---
title: "Cerebras Sinks in First Post-IPO Report as Margin Outlook Eclipses OpenAI Win"
description: "Cerebras Systems beat sales and profit estimates in its first quarterly report since going public, but shares fell about 10% after the AI chipmaker guided to a sharp drop in gross margins — a reminder of how quickly investors punish richly valued AI names at any sign of softening."
category: "Tech"
category_url: https://boursel.com/category/tech
author: "Rafael Ortiz"
published: 2026-06-23T23:09:00.000Z
updated: 2026-06-23T23:09:00.000Z
canonical: https://boursel.com/article/cerebras-first-post-ipo-earnings-margins
tags: ["cerebras", "ai-chips", "earnings", "openai", "semiconductors"]
---
# Cerebras Sinks in First Post-IPO Report as Margin Outlook Eclipses OpenAI Win

Cerebras Systems beat sales and profit estimates in its first quarterly report since going public, but shares fell about 10% after the AI chipmaker guided to a sharp drop in gross margins — a reminder of how quickly investors punish richly valued AI names at any sign of softening.

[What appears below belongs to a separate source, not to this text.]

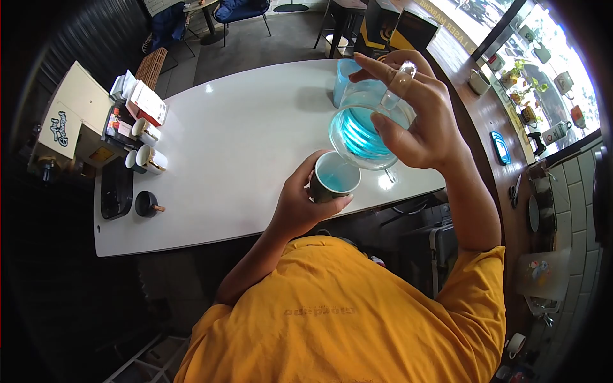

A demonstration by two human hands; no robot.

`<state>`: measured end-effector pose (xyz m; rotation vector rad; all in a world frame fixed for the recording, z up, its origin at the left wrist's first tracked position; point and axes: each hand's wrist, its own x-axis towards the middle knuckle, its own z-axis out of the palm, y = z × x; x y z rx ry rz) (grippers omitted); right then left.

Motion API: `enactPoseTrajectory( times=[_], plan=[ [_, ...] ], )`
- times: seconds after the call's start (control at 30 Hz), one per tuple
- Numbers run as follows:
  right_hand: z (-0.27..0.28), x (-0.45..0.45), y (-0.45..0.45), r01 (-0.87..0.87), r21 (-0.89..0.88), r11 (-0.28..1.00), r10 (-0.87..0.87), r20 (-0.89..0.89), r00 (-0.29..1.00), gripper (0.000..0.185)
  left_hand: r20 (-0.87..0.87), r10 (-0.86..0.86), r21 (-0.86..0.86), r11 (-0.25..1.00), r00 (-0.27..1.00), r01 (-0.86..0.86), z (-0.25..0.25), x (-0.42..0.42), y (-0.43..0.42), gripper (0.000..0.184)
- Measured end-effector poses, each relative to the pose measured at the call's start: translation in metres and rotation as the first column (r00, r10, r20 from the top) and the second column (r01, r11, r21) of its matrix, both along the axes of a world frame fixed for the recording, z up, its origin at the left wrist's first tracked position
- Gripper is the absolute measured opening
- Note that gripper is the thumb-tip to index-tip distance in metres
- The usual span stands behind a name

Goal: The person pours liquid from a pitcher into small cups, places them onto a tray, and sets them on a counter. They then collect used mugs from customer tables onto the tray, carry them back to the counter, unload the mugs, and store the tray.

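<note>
Near the counter's (223, 147) front edge, the left hand (301, 191) curls around a cup (343, 183) while the right hand (421, 121) clasps the tilted glass pitcher (367, 124) by its handle (400, 82); tipping too steeply could, I'd fear, spill blue liquid (357, 139).

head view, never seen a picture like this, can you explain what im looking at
There is no machine here, only a person's bare hands. The picture comes from a camera worn on the head, looking forward and down, so the yellow shirt is the wearer's own. The left hand holds a cup with blue liquid inside. The right hand grips a glass jug by its handle, tilted close to the cup, with more blue liquid in it. On the white table, white mugs and a small dark bowl stand at the left.
</note>
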<state>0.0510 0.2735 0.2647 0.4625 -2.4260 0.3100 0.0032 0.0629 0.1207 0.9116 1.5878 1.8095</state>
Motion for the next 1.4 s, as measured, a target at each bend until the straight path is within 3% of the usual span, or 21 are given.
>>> enactPoseTrajectory(
  times=[1.4],
  plan=[
    [0.005, -0.030, -0.001, -0.059, 0.022, 0.998, 0.059, -0.006, 0.998, 0.053, -0.040, 0.090, 0.063, 0.994, 0.995, -0.087, -0.001, -0.017, 0.000, 0.068]
  ],
)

Cerebras Systems fell roughly 10% in extended trading on Tuesday after its first earnings report since a May initial public offering, as guidance for thinner margins overshadowed a beat on revenue and a multibillion-dollar supply deal with OpenAI, [Seeking Alpha reported](https://seekingalpha.com/news/4606448-cerebras-systems-tumbles-as-margin-worries-outweigh-openai-deal). Estimates of the exact move varied across outlets, but all pointed lower despite results that, on their face, looked strong.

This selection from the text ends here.